Гладкая, усыпанная желто-коричневой хрусткой хвоей дорога стелилась сквозь сумрачный ельник. Мохнатые черно-зеленые лапы неряшливыми лохмотьями свисали над дорогой. Серо-рыжие стволы сосен бесконечной колоннадой уходили в темноту леса. Разогретый жарким летним солнцем смолистый хвойный дух просачивался в салон машины и окутывал их плотным покрывалом.
– Эх, до чего хорошо, – проворчал Никита, делая глубокий вдох. – Сейчас бы остановить машину, пройтись по лесу, в речке выкупаться, – мечтательно проговорил он. – Жаль, повод для поездки нерадостный, не располагает.
Никита бросил взгляд в зеркало заднего вида. Там, привалившись к дверце машины, посапывала во сне Лариса Алепова. В дороге ее окончательно развезло, и, спев пару песен и рассказав несколько скабрезных анекдотов, она наконец уснула, к большой радости окружающих.
– Может, в другой раз? – в тон ему проговорила Таисия, очарованная сумрачной красотой окружающего леса. Но тут же спохватилась и торопливо добавила: – Я имею в виду, ты можешь в следующие выходные за город выбраться. Извини, что сегодня приходится моими проблемами заниматься.
– Да ладно. Все равно дел особых нет, – отмахнулся Никита. – А насчет следующей недели… Ты чего завтра делаешь? Я завтра свободен, могли бы на водохранилище съездить искупаться, я классное место знаю. Можем заскочить в гипермаркет и мяса на шашлыки купить, у меня мангал всегда с собой, заодно и попируем. – Потом искоса взглянул на замершую Таисию и добавил неуверенно: – Если хочешь, можем твоего Тамерлана прихватить. Обещаю его не обижать.
– Нет. Он не сможет, – торопливо ответила Таисия раньше, чем успела подумать.

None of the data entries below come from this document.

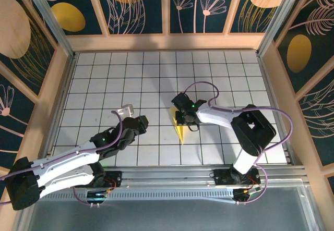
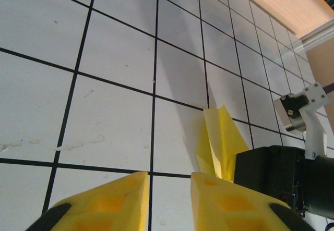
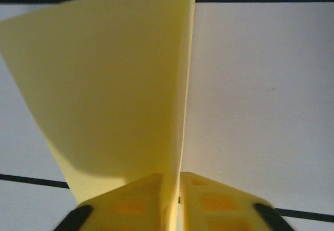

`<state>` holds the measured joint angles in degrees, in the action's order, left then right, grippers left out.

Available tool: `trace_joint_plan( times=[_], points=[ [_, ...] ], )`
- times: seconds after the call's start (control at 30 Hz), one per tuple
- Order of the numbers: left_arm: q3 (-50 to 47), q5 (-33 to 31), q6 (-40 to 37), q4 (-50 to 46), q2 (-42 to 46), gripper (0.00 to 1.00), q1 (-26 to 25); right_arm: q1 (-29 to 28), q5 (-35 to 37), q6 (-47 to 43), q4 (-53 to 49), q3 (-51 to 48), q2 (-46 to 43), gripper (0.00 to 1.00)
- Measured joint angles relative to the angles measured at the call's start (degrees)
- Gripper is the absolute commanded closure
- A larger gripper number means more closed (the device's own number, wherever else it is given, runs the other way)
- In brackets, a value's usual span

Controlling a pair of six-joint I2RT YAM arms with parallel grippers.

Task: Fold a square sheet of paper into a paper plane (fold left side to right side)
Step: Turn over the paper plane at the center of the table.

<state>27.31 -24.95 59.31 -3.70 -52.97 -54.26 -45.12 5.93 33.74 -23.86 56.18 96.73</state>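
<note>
Right gripper: clenched on the paper plane; the right wrist view shows the fold pinched between the fingertips.
Left gripper: parted, grasping nothing.
Paper plane, left wrist view: ahead-right of the left gripper, apart from it, over the gridded counter.

Top external: high above the near edge, facing down over the whole gridded table.
Left wrist: low, close to the table, facing the paper plane.
Right wrist: closest, tight against it.
Shared by all: the paper plane.
</note>
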Motion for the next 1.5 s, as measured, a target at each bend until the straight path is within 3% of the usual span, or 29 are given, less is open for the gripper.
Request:
trace_joint_plan(
  times=[0.27,0.33,0.43,0.57,0.83,1.1,1.5],
  points=[
    [6.8,-6.8,-3.6,-10.1,2.2,0.34,1.3,0.2,1.2,-1.9,-0.7,3.1,-8.7,1.0],
    [8.9,-7.9,-4.7,-11.1,3.7,0.32,2.0,0.9,-1.6,-2.4,1.7,2.8,-12.0,1.0],
    [9.4,-8.4,-5.3,-11.1,7.3,0.28,2.8,4.6,-11.3,-1.7,12.2,-1.3,-17.2,1.0],
    [8.2,-7.8,-4.7,-9.9,12.2,0.27,3.6,8.9,-23.1,1.7,26.2,-8.5,-18.3,1.0],
    [3.8,-5.6,-2.0,-9.2,15.9,0.27,3.7,6.8,-35.7,9.0,43.3,-13.0,-5.3,1.0],
    [3.3,-4.5,-1.6,-8.9,14.8,0.27,3.7,6.7,-37.2,10.3,46.8,-13.4,2.9,1.0],
    [3.3,-2.6,-1.6,-8.4,10.1,0.24,3.7,10.3,-31.0,5.1,38.1,-14.3,3.6,0.9]
  ],
)
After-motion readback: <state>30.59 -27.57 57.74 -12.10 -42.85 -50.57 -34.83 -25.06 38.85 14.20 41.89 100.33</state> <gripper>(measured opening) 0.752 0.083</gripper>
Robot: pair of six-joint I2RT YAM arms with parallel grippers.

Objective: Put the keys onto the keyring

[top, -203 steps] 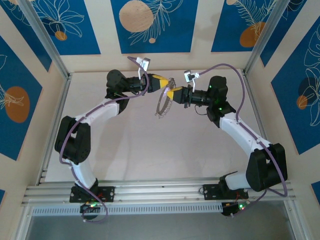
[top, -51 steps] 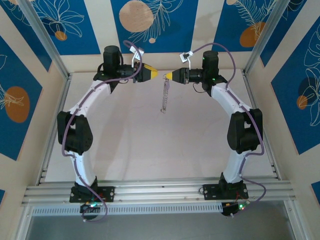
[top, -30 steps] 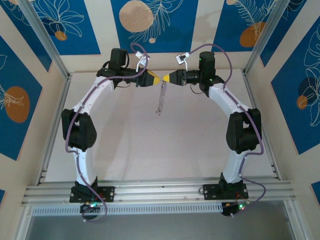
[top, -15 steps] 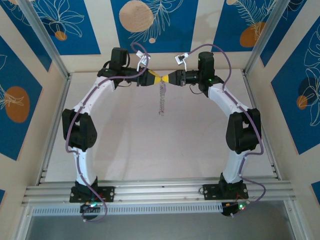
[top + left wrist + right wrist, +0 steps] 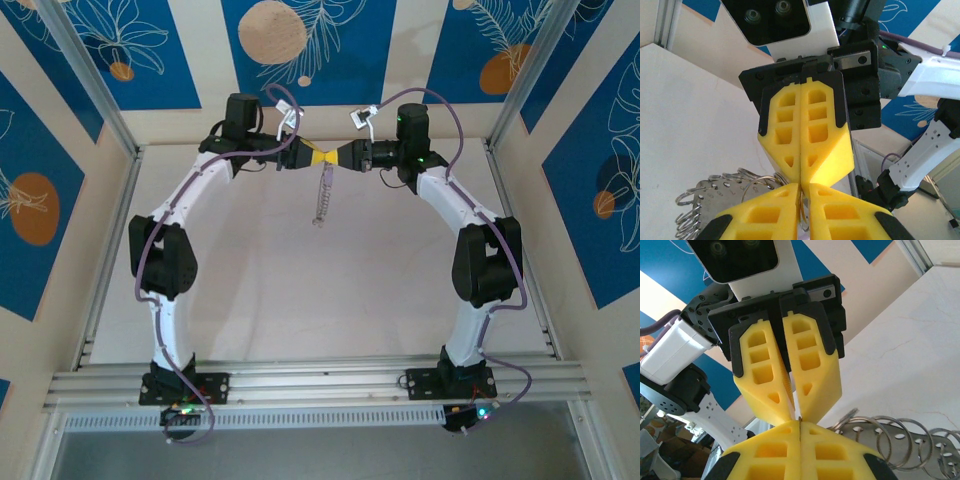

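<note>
From the overhead camera I see both arms raised over the far end of the table [image 5: 300, 290], with the left gripper [image 5: 320, 156] and right gripper [image 5: 332, 157] meeting tip to tip. The keyring [image 5: 322, 195] hangs straight down from that meeting point, clear of the table top. On the right wrist camera, the right claw's yellow fingers [image 5: 840, 455] are pressed fully together, clamped on the keyring, whose coiled loops [image 5: 890, 440] trail off to the right. On the left wrist camera, the left claw's fingers [image 5: 760, 212] are closed to a narrow seam holding a thin silver sliver [image 5: 801, 200]; I cannot tell what it is.
</note>
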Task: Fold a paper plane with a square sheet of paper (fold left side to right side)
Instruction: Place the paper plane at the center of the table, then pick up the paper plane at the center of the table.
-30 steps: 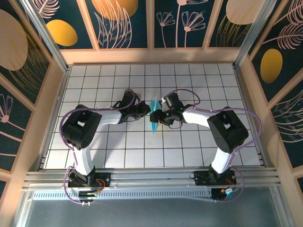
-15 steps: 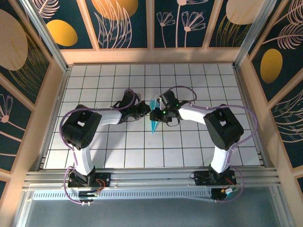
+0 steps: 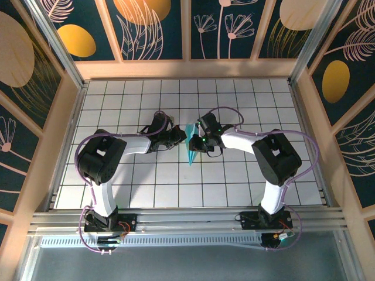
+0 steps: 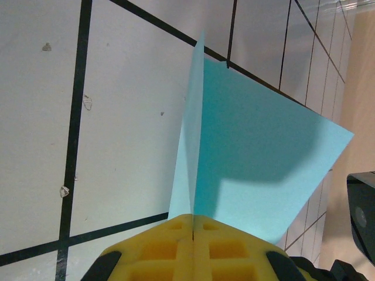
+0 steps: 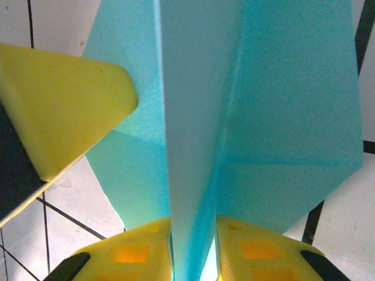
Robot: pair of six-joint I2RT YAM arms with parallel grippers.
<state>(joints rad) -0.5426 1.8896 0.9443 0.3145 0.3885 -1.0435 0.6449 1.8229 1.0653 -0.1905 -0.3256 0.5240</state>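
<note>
The light-blue paper plane point(image 3: 190, 147) stands on edge at the table's middle, its point toward the near side. In the left wrist view my left gripper point(image 4: 193, 218) is shut on the paper plane point(image 4: 258, 158), its yellow pads pressed together over the thin raised edge. My right gripper point(image 5: 193, 227) reaches in from the other side, its pads a narrow gap apart around the folded keel of the plane point(image 5: 281, 105); a sliver of light shows beside the right pad. The left gripper's yellow finger point(image 5: 64, 105) lies against the paper. Seen from above, the left gripper point(image 3: 180, 138) and right gripper point(image 3: 195, 142) meet at the plane.
The white grid table point(image 3: 246, 193) spreads around both arms. Wooden walls point(image 3: 187, 69) close off the back and sides. A rail point(image 3: 187, 219) runs along the near edge by the arm bases.
My right gripper has moved left onto the paper and its jaws have narrowed around the fold. The left gripper has stayed shut on the paper in place.
</note>
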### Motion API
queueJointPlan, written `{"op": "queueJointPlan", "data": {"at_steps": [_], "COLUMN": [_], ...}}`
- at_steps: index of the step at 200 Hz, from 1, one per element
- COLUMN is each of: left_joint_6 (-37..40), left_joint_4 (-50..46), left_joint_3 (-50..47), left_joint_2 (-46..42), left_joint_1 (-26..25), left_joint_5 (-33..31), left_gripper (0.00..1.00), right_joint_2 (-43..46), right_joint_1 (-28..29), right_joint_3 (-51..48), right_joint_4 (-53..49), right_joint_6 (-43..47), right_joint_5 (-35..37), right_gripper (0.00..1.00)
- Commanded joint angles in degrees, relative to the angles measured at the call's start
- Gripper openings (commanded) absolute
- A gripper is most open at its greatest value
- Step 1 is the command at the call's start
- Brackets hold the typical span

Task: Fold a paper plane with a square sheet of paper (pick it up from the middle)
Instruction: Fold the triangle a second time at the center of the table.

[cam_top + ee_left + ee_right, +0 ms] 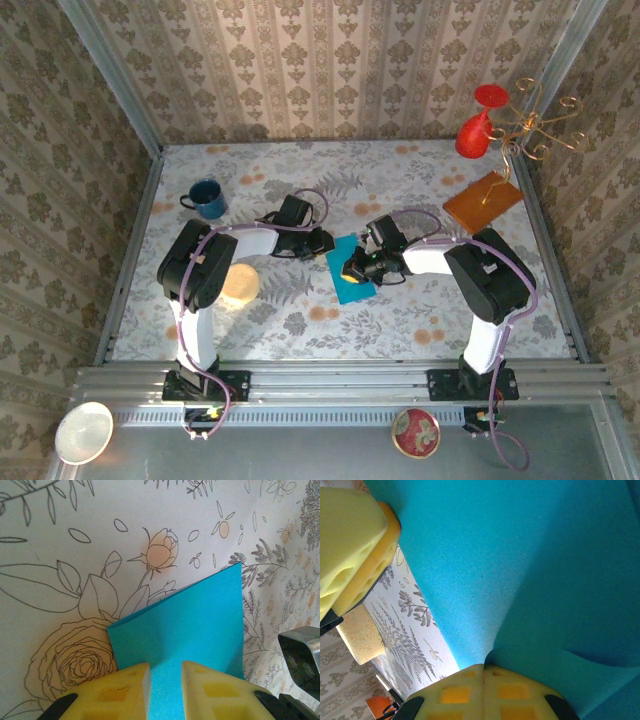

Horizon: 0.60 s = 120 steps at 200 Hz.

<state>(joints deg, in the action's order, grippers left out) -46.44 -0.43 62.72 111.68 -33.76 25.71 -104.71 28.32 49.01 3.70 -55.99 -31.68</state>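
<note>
The square sheet of paper (350, 272) is teal-blue and lies partly folded in the middle of the floral table. My right gripper (356, 268) comes in from the right. In the right wrist view it (484, 667) is shut on a raised, curling fold of the sheet (530, 570). My left gripper (325, 243) sits at the sheet's far-left corner. In the left wrist view its yellow fingers (125, 687) stand a little apart over the paper (190, 625), which shows flat in the gap of the left gripper (165, 669). The paper plane is not formed.
A blue mug (207, 198) stands at the back left and a beige round pad (240, 284) lies near the left arm. An orange-brown sheet (483, 201), a red vase (475, 135) and a gold wire stand (540, 125) crowd the back right corner.
</note>
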Motion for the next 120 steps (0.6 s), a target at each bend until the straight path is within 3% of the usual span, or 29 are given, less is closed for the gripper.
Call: {"op": "queueJointPlan", "data": {"at_steps": [1,120], "left_joint_6": [1.1,1.1], "left_joint_4": [-4.3,-4.3], "left_joint_3": [0.3,0.6], "left_joint_2": [1.6,1.9], "left_joint_1": [-0.3,-0.4], "left_joint_5": [-0.1,0.4], "left_gripper": [0.25,0.24], "right_joint_2": [0.0,-1.7], "right_joint_1": [-0.3,-0.3], "right_joint_3": [-0.9,-0.7], "right_joint_4": [-0.4,1.3], "right_joint_6": [-0.5,-0.4], "right_joint_5": [1.0,-1.0], "right_gripper": [0.03,0.03]}}
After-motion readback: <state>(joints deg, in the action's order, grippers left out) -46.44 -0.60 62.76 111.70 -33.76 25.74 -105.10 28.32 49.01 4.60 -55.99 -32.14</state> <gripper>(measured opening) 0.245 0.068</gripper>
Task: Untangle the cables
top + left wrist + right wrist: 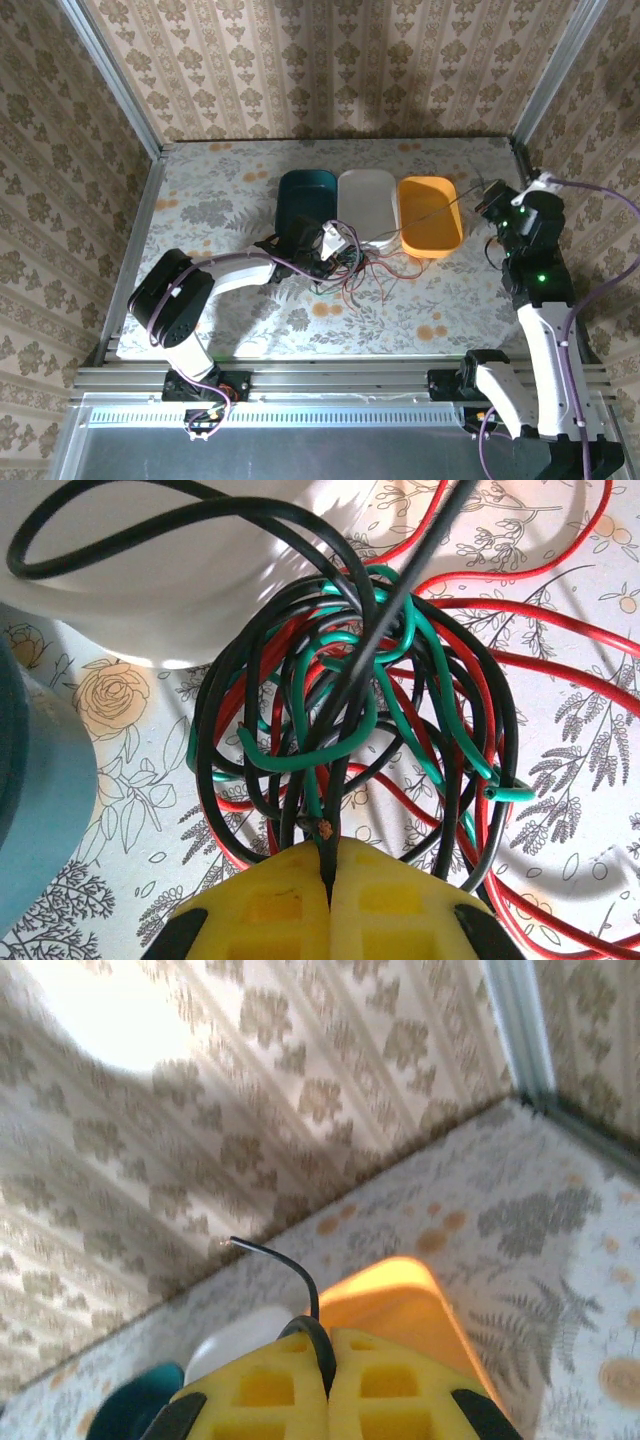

Тамерлан никак не вписывался в идиллическую картину их совместной поездки на шашлыки. Не было ему там места. А впрочем, почему не было? Никита же ее просто так пригласил, по-дружески, от тоски и одиночества, тяжело ему, наверное, сейчас без своей Настьки. Вон и работу на выходные придумал. Таисия незаметно, не поворачивая головы, взглянула на Никиту. Он расслабленно вел машину, тихо мурлыкая себе под нос. Радио они не включали, Никита объяснил, что терпеть не может всей этой какофонии, только мозги забивает.
– Так что, Тась, рванем на шашлыки?
– Рванем, – согласилась Таисия. Пусть уж лучше по-дружески и с Никитой, чем вовсе ни с кем и никак, решила она.
– Тогда я за тобой часов в одиннадцать заеду. Позже не пойдет, сложно будет из города выбираться. Успеешь собраться? – повеселел еще больше Никита.
– Постараюсь.
– О, смотри, приехали! – выпрямился в кресле Никита. – «Дачное товарищество «Зеленый бор», – прочитал он на вывеске.
Ларису разбудили возле самых ворот. Подкрались к ним тихо, почти беззвучно, никто их и не заметил. Участок Ирины стоял на опушке леса, в стороне от остальных домов, окруженный высоким глухим забором. Над забором возвышался треугольник покатой крыши и виднелось окошко мезонина, темное, запыленное, нежилое.
– Давай, Лариса, просыпайся, приехали, – принялся тормошить задремавшую артистку Никита. – Давай, давай. Хватит дрыхнуть, работать пора.
Лариса кое-как разлепила глаза и вылезла из машины.
– Сейчас позвонишь, скажешь, чтобы открывали, что тебя Ирина прислала с проверкой, – подучивал ее Никита, обняв за плечи и подводя к воротам. – О нас пока ни слова, потом скажешь, если что, – хозяйские знакомые. И не забывай, кому больше всех впаяют, если, не дай бог, что-то пойдет не по плану, – ласково напутствовал ее Никита и нажал кнопку старомодного звонка на воротах.